The Twin Cities housing market, after one of the most frenetic summers on record, is beginning to cool.
Home sales are down from a year ago, more sellers are cutting their asking price and mortgage rates are climbing. Surveys last week showed 30-year rates approaching or crossing 5 percent, the highest they’ve been in seven years.
Aaron Terrazas, a senior economist at Zillow.com, said that although the economy is strong, rising rates can cause a psychological chill.
“People have been receiving news of a looming slowdown,” Terrazas said. “They’re starting to take that into account, and they’re being more conservative in their bidding than a year ago.”
The market remains strong, with homes selling in an average of 40 days. And a seasonal slowdown is normal, data from S&P Dow Jones Indices show, even during the long-running recovery in which prices have risen more than 60 percent from the low.
But, beyond seasonal fluctuations, there are signs that the market is changing. As recently as April, Zillow’s data showed that just 11 percent of sellers with homes on the market had reduced their price, the lowest level this decade. By August, 17 percent had done so, more than at any time since 2015.
Sale prices are up from last year, but less dramatically. In February, for example, prices were up more than 12 percent from a year earlier, according to the Minneapolis Area Association of Realtors (MAAR). By August the annual increase was 6.3 percent.
Throughout the recovery, a shortage of listings has helped drive prices up, at first because homeowners were reluctant to sell at depressed prices. But this shortage is also keeping many would-be buyers on the sidelines, as they opt to rent or stay put.
During the first eight months of the year, there were 4.8 percent fewer closings than the year before.
“Buyers are weary,” said William Huffman, a sales agent with Re/Max Results in Minneapolis. “They’re sick of hearing that it’s a sellers’ market.”
The new dynamic is higher mortgage rates, after a decade in which they remained unusually low.
On Thursday, a weekly survey by Freddie Mac showed that the average 30-year fixed rate mortgage this week topped out at 4.9 percent, the highest level since April 2011 and one of the largest weekly increases in mortgage rates since the 2016 presidential election. Other surveys show rates above 5 percent.
Terrazas said that while housing affordability is still excellent by historical standards, 5 percent is a threshold that will be a test for buyers. He said that’s especially true for first-timers who don’t remember the double-digit rates of the 1980s.

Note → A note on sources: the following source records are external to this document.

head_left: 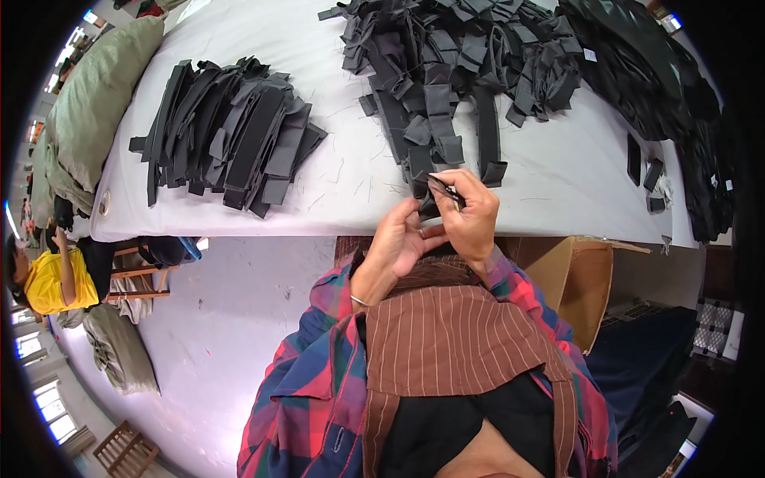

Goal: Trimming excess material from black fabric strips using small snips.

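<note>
At the table's near edge my right hand [478, 217] is closed around small dark thread snips [446, 191], whose tips point toward a dark grey fabric strip [417, 166]. My left hand [395, 245] is just below and left of it, with its fingers pinched at the strip's near end. The fingertips partly hide that end, so I cannot see whether the blades touch it. The strip runs back into a tangled heap of black and grey fabric strips [470, 60]. To the left lies a neater bundle of similar strips [227, 131].
Loose threads litter the white table [319, 191]. Black shiny material [645, 68] covers its right end, near a few small dark pieces [634, 159]. An opened cardboard box [590, 279] stands below on the right. A stuffed sack [100, 103] leans at left, where a person in yellow [49, 280] sits.
</note>
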`<state>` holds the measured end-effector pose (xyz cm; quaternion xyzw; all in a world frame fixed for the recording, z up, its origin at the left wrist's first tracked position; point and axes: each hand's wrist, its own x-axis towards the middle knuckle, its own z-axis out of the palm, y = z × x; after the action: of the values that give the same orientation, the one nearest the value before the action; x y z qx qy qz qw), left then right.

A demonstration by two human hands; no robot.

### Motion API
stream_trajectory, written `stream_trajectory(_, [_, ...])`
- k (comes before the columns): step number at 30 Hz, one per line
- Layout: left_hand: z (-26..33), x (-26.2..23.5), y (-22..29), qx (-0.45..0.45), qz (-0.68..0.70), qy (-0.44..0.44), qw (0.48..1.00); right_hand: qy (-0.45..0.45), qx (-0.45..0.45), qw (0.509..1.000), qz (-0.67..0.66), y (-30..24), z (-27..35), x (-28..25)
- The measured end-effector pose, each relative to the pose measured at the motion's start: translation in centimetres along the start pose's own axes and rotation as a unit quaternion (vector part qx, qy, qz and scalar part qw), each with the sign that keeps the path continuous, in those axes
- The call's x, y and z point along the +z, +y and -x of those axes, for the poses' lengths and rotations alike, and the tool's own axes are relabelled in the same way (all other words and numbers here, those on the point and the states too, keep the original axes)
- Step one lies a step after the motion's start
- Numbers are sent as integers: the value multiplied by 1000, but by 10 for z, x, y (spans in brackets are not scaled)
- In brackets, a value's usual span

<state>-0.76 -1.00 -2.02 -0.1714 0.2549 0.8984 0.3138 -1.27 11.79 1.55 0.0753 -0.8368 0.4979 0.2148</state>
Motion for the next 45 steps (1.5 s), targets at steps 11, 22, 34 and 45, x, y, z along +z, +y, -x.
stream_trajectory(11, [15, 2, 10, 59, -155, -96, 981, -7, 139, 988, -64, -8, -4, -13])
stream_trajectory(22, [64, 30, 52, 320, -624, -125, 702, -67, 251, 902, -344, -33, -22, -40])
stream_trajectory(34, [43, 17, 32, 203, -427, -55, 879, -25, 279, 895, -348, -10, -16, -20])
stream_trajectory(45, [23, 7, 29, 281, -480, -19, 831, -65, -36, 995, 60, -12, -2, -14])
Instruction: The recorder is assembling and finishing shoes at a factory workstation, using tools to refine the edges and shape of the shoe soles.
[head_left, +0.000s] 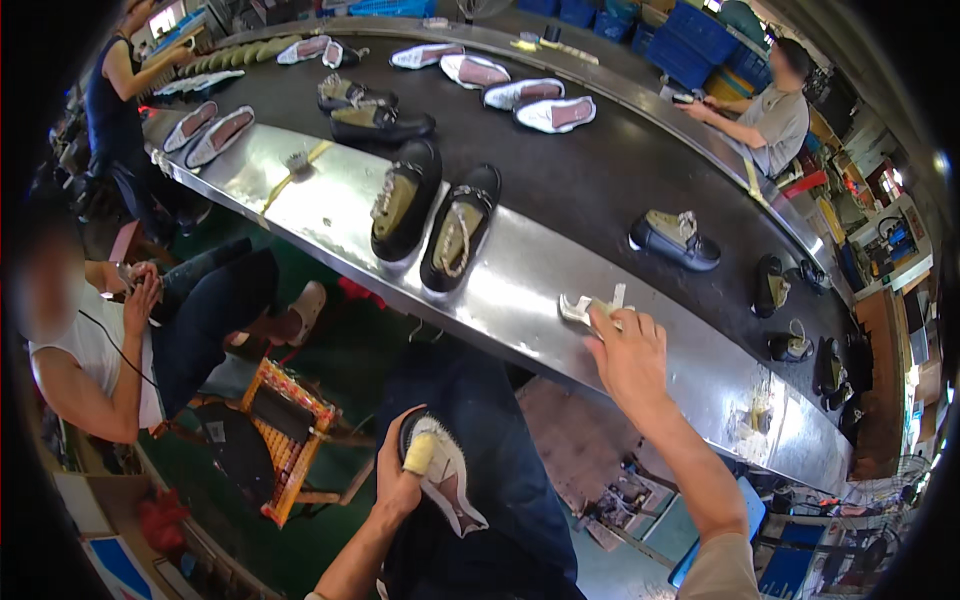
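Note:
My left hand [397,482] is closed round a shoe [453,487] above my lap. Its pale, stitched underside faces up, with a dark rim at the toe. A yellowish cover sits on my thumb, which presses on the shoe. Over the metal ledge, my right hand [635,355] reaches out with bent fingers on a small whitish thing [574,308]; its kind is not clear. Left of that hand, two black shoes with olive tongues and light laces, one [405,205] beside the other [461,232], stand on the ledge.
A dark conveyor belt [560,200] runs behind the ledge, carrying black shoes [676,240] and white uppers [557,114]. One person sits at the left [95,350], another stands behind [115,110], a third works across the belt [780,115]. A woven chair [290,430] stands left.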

Given the rapidly changing nature of the market, Huffman and other agents are warning sellers that buyers are on the defensive. He’s now including a clause in some listing agreements that asks sellers to approve an automatic price reduction if the house doesn’t sell in 10 to 14 days.
He used that strategy with Kayla and Matt Dutton, who listed their house in Otsego right before Labor Day.
They had numerous friends and family members who sold their houses earlier in the spring who had multiple offers, so they were optimistic when Huffman initially listed the house at $300,000. But when it didn’t sell within a week, they started to get nervous.
Then a $10,000 price reduction triggered multiple bids. “We decided to swallow our pride and discount it a small amount to attract more buyers,” Kayla Dutton said. “It’s still a great sellers’ market, but not as hot as it was a short while ago.”
Data from MAAR show that so far this year about a quarter of all homes that sold through a Realtor in the 13-county metro had a price reduction, a steep increase from this summer.
The bulk of the discounts are on the most expensive houses in the Twin Cities, according to Zillow. Among the top one-third most-expensive listings, one in five sellers offered a discount — nearly twice as many as the bottom one-third of all listings.
Those price reductions tended to be most common in third-ring suburbs that were developed in the 1980s and 1990s and are flush with big houses that need updating. In Chanhassen and Maple Grove, for example, price cuts were being offered on nearly one in four listings.
More houses are also starting to come on the market.
During the last week of September there was a 15 percent increase in new listings compared with last year, according to MAAR. David Arbit, director of research and economics for the group, said that means price reductions are likely to increase in the coming months as the market becomes more balanced between buyers and sellers.
Kath Hammerseng, MAAR president and an agent with Edina Realty, said the increase in price reductions is a symptom of sellers having overly optimistic pricing expectations. She expects higher mortgage rates to work both ways by bringing some buyers into the market, while keeping others on the sidelines.
“Some consumers feel the urgency, while others expect them to come back down,” she said.
Nancy Yang, a broker associate in Woodbury, says many buyers already believe homes are overpriced, so she’s advising sellers to make price adjustments ahead of what she expects to be a shift in the market.
“It’s been primarily a sellers’ market the last two years,” she said. “Our buyers were getting frustrated and tired of losing their dream homes over the frenzy of multiple offers. They decided to rent instead and wait for prices to stabilize.”